With Abuna Ephrem who looked after me during my time at St. Mary's Monastery
With staff and students at the Amal Secondary School
On the bridge over the Euphrates at Deir Ezzur
Looking suitably solemn after Mass at St. George's Cathedral, Hassake!
On the bridge over the Euphrates at Deir Ezzur
Looking suitably solemn after Mass at St. George's Cathedral, Hassake!
It's not the King of Saudi Arabia - he just looks like him.
The Monastery of St. Mary at Tel Wardiaat, near Hassake, where I stayed for three nights
I spent an hour or so on Thursday morning trying to work out whether my blogs were getting through. Blogger - like Facebook - is blocked in Syria - but it would appear that you can post blogs - you just cannot read it when its been published! All very strange!
After sorting out my stuff at the hotel I got a taxi to what I thought was the bus station - in fact it was a service station somewhere on the south side of Tadmor/Palmyra. I got a coach to Deir Ezzur - about 150 kms further east than Palmyra. There is nothing to see there but it is on the Euphrates - and so I took a taxi from the bus station and got the driver to give me ten minutes at a very nice pedestrianised suspension bridge over one the most famous rivers in the world! It was great to see it - Miss Chadwick (my former history teacher) would be pround of me! The taxi driver took me for a falafel sandwich and then back to the bus station where I waited for about an hour I guess for the next bus to Hassake. It left soon after 230 for the journey of again about 150 kms. This time we were going north up to the very north-east corner of Syria. Again there was NOTHING to see for the two hour journey except flat relentless desert. When we arrived in Hassake about 430 it was already dark. Hassake is about 700 kms from Damascus and very close to both the Iraqi and Turkish borders. I don't think that I have ever been in such a remote place.

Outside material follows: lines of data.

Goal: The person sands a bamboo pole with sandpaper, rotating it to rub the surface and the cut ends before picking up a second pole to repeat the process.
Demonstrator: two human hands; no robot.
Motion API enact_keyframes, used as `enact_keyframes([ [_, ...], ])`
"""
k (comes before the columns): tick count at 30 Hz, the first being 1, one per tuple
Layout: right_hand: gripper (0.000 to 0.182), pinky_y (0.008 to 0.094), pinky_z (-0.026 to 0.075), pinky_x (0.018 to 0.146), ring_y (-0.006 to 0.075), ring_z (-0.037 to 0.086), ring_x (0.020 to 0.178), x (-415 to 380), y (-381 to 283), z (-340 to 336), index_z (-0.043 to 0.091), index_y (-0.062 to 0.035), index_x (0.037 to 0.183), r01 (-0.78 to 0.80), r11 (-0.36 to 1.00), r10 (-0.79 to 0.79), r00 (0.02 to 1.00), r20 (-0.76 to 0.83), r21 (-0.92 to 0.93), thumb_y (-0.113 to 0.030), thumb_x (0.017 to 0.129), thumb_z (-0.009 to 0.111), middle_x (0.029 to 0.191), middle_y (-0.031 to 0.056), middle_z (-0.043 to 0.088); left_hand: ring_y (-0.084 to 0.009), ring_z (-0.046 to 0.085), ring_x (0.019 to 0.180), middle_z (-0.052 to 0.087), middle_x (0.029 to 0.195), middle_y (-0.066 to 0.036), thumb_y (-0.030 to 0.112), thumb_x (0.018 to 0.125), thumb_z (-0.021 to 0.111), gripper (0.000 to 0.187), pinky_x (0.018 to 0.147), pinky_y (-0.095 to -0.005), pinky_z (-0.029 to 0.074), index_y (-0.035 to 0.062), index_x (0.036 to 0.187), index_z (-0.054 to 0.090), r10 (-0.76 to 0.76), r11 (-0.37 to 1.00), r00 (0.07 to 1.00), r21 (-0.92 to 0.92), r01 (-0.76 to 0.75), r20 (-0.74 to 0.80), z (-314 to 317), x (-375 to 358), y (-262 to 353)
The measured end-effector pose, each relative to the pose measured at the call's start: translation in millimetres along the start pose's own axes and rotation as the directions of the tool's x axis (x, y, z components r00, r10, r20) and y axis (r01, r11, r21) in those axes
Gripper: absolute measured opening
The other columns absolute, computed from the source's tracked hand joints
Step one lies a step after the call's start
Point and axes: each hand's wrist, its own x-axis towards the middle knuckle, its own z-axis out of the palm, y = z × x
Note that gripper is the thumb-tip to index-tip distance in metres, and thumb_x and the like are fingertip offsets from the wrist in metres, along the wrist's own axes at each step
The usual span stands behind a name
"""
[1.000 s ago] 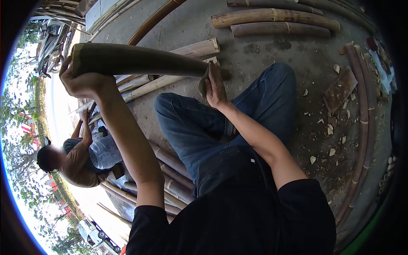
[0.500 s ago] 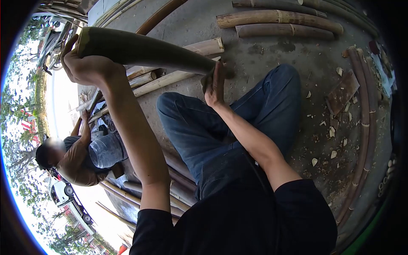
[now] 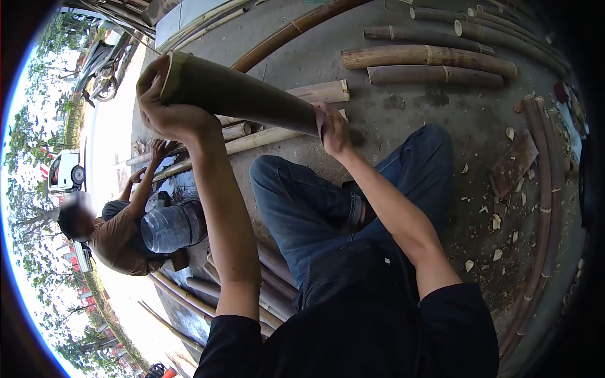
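One dark-olive bamboo tube, raised before you: your left hand clasped around its pale-rimmed cut end, your right hand clamping one thin brown sheet to the other. Right of the tube: three brown bamboo poles. Below its left end: one clear plastic jug.

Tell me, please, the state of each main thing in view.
Bamboo tube: raised off the ground
Left hand: gripping the tube's cut end
Right hand: closed at the tube's other end, holding a brownish sheet
Wood chips: scattered over the ground
Bamboo poles: lying on the ground
Legs: bent
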Motion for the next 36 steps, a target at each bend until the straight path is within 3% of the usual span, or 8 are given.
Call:
enact_keyframes([
  [5,0.047,0.0501,0.040,0.108,0.0443,0.058,0.118,50.7,-133.1,39.3,0.048,-0.0011,0.142,0.260,0.956,-0.283,0.941,-0.186,-0.139,-0.034,0.109,0.040,0.135,0.0257,0.058,-0.0267,0.070,0.106,0.073,0.115,-0.020,0.015,0.095,0.041,0.047,0.095,-0.0346,0.055,-0.0068,0.130,0.065,-0.104,0.993,0.989,-0.050,0.110,0.110,22.5,-14.3,31.2],
  [9,0.042,0.0529,0.046,0.101,0.0473,0.062,0.109,40.6,-75.9,29.8,0.056,0.0000,0.132,0.142,0.987,-0.148,0.984,-0.102,-0.070,-0.032,0.107,0.045,0.122,0.0257,0.066,-0.0276,0.065,0.121,0.067,0.133,-0.021,0.017,0.098,0.037,0.053,0.109,-0.0384,0.048,-0.0068,0.140,0.058,-0.103,0.988,0.981,0.133,0.081,0.162,7.7,4.1,29.7],
  [14,0.034,0.0510,0.052,0.090,0.0427,0.066,0.100,140.9,-248.8,40.3,0.061,-0.0049,0.126,0.392,0.920,-0.393,0.917,-0.062,-0.026,-0.029,0.105,0.049,0.106,0.0217,0.070,-0.0250,0.062,0.126,0.061,0.142,-0.018,0.011,0.102,0.046,0.048,0.105,-0.0327,0.051,-0.0021,0.148,0.050,-0.239,0.950,0.895,0.279,0.137,0.376,1.5,-14.0,49.7],
  [17,0.035,0.0496,0.053,0.091,0.0420,0.066,0.103,131.6,-212.8,52.7,0.061,-0.0053,0.129,0.475,0.880,-0.464,0.862,-0.203,0.002,-0.028,0.106,0.048,0.110,0.0220,0.069,-0.0262,0.062,0.127,0.057,0.148,-0.018,0.029,0.110,0.037,0.050,0.107,-0.0348,0.050,-0.0003,0.149,0.051,-0.135,0.977,0.921,0.203,0.063,0.365,4.6,-8.8,43.2],
  [18,0.039,0.0525,0.052,0.093,0.0437,0.066,0.104,109.4,-195.7,46.0,0.058,-0.0065,0.136,0.396,0.918,-0.387,0.908,-0.163,0.026,-0.029,0.106,0.048,0.117,0.0223,0.068,-0.0288,0.060,0.131,0.053,0.152,-0.016,0.029,0.111,0.034,0.051,0.111,-0.0385,0.048,0.0016,0.151,0.050,-0.286,0.951,0.903,-0.018,0.308,0.321,1.3,-3.1,38.4],
  [24,0.050,0.0570,0.046,0.101,0.0417,0.061,0.117,124.6,-223.9,45.5,0.052,-0.0097,0.145,0.508,0.850,-0.526,0.810,-0.259,-0.138,-0.024,0.098,0.062,0.133,0.0192,0.063,-0.0264,0.058,0.129,0.057,0.146,-0.018,0.030,0.112,0.035,0.052,0.108,-0.0388,0.049,-0.0020,0.150,0.048,-0.084,0.990,0.913,0.140,0.030,0.400,3.4,-12.4,28.3],
  [29,0.062,0.0540,0.047,0.103,0.0413,0.058,0.123,127.1,-217.0,39.0,0.047,-0.0116,0.152,0.623,0.743,-0.670,0.698,-0.254,-0.245,-0.020,0.094,0.067,0.144,0.0211,0.056,-0.0251,0.058,0.131,0.063,0.139,-0.017,0.028,0.107,0.044,0.054,0.111,-0.0350,0.046,-0.0018,0.152,0.047,-0.328,0.844,0.818,-0.242,0.478,0.471,4.6,-9.9,32.2],
  [36,0.074,0.0526,0.049,0.104,0.0476,0.057,0.124,143.8,-238.9,38.0,0.042,-0.0110,0.156,0.547,0.808,-0.589,0.746,-0.310,-0.221,-0.017,0.088,0.071,0.148,0.0246,0.052,-0.0245,0.062,0.125,0.063,0.135,-0.013,0.029,0.108,0.039,0.050,0.107,-0.0362,0.050,-0.0030,0.144,0.053,-0.408,0.911,0.845,0.092,0.402,0.346,17.3,-14.2,33.5],
])
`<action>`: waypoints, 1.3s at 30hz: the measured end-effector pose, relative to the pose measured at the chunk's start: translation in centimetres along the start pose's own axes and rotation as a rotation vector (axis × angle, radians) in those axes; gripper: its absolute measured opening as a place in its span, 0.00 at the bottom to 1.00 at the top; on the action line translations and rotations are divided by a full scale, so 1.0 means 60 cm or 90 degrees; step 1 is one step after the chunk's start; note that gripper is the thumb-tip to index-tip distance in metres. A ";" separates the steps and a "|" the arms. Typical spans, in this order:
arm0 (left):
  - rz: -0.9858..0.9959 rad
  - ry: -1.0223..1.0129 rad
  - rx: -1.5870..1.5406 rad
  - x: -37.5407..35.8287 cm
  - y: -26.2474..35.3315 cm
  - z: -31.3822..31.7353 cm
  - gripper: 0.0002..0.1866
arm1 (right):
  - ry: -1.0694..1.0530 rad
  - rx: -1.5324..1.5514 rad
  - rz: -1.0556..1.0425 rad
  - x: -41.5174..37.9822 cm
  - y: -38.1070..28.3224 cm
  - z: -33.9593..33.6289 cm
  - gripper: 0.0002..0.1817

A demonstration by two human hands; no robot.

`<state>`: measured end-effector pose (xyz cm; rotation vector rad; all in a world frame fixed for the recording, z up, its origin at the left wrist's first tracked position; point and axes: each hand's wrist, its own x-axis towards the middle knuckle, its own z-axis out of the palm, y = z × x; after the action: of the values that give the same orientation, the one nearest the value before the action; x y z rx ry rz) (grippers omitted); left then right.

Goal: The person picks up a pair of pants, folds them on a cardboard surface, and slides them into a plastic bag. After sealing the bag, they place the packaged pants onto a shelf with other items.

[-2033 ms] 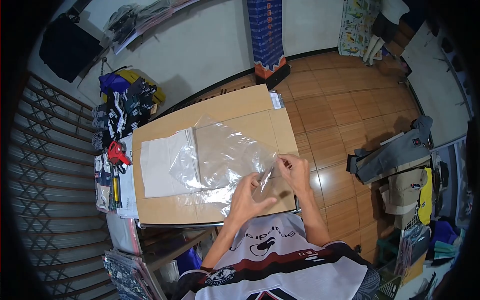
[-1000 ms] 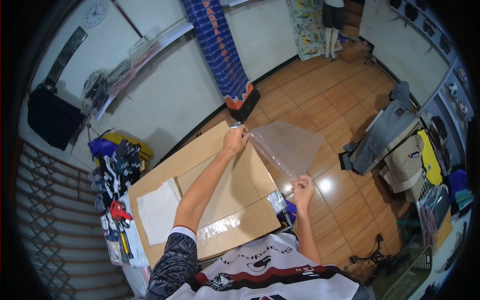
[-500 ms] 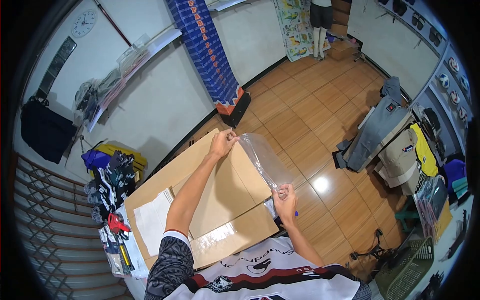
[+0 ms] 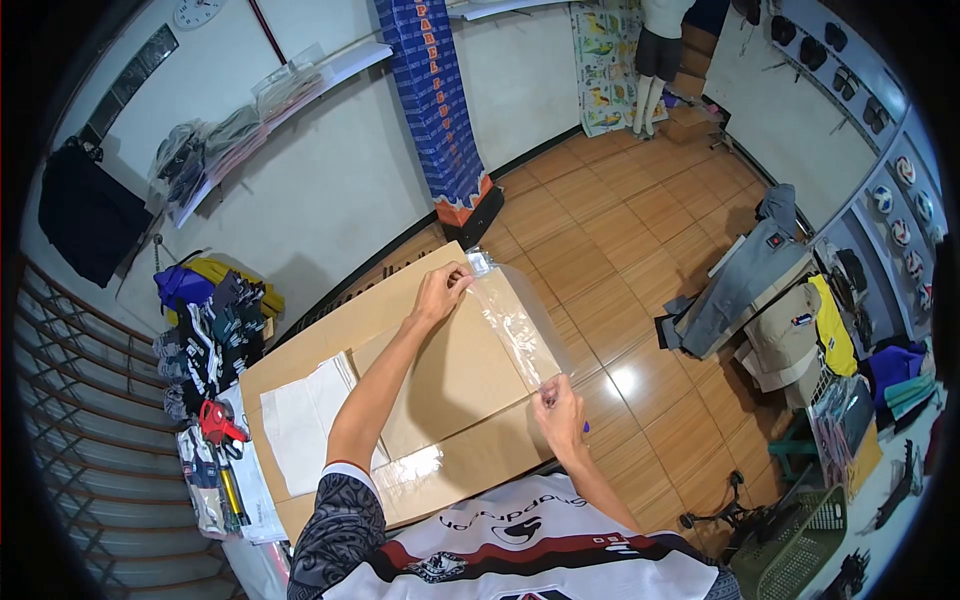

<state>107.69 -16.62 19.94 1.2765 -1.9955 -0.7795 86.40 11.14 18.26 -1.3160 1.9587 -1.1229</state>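
**Bag's back down on the bench edge now**

Head view: half a second ago the clear plastic bag hung out over the floor; now it lies along the right edge of the cardboard-topped bench. Left hand pinches its far corner shut, right hand pinches the near one. The white folded cloth stays put, so this looks like lining the bag up.
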 end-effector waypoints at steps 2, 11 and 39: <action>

Bishop Matta who is my contact here was still in Damascus but I was met from the bus by one of his priests and another man - Abu Yousif - they took me to the Monastery of St. Mary at Tel Wardiaat about 25 kms outside Hassake. This was to be my base for the next three days. It is called a monastery but as there is only one monk in residence - Father Ephrem - it operates more like a retreat and conference centre. It is a beautiful building - only established in 2000 as a result of Bishop Matta's legendary fundraising skills! I had supper in the kitchen with Leila the cook and Abuna Ephrem and then a very welcome early night.
On Friday I was up soon after 7 and breakfasted in the kitchen with the same people as the previous night. About 83o I was driven back into town to meet Abu Yousif who was to be my host for the day. We spent the morning visiting the five schools that are run by the Diocese of Jazirah and the Euphrates here in Hassake. Bishop Matta has made a great priority of education and there are now 1800 children in his schools compared to 400 when he took office in 1990. The schools are completely self funding and receive no government finance at all. BibleLands had made two grants to the schools in the past but they would obviously like to receive more regular funding - hence my visit! The Syrian Orthodox Community is not wealthy and 30% of pupils pay no fees at all; the rest pay modest fees of between $200 - $300 per annum. The schools are open to all faiths and I was encouraged to find that each school has about 25% of Muslim children.
Abu Yousif to me back to his house for lunch about 2pm and I was then brought back to the monastery to rest for about 2 hours before returning to town for an early evening walk with Abu Yousif's nephew Yousif and his friend Firas. It was an interesting couple of hours as they are more much relaxed than the older generation and much more willing to engage in real conversation. We returned to the family home about 8 as I was being taken out to dinner by five of the grandees of the Diocese ( all male); the last guest did not arrive until about 930 so we were somewhat late in heading out. We went to the "Agricultural Club" - famous in Hassake as having been visited by Egypt's President Nasser in the 1950s - and not decorated since by the look of the place! The clientele and staff were entirely male; I would guess that the manager was in his 80s; and the whole evening was quite an experience. Whisky is drunk with the meal ; I asked for wine (though I wish I hadn't!); it was a fairly typical Arab/Turkish meal of mezes to start with and kebabs of various kinds for the main course. It was an interesting and entertaining evening and one that I shall not forget for a long time. They arranged a taxi to take me back to the monastery and we got back about 11.30pm.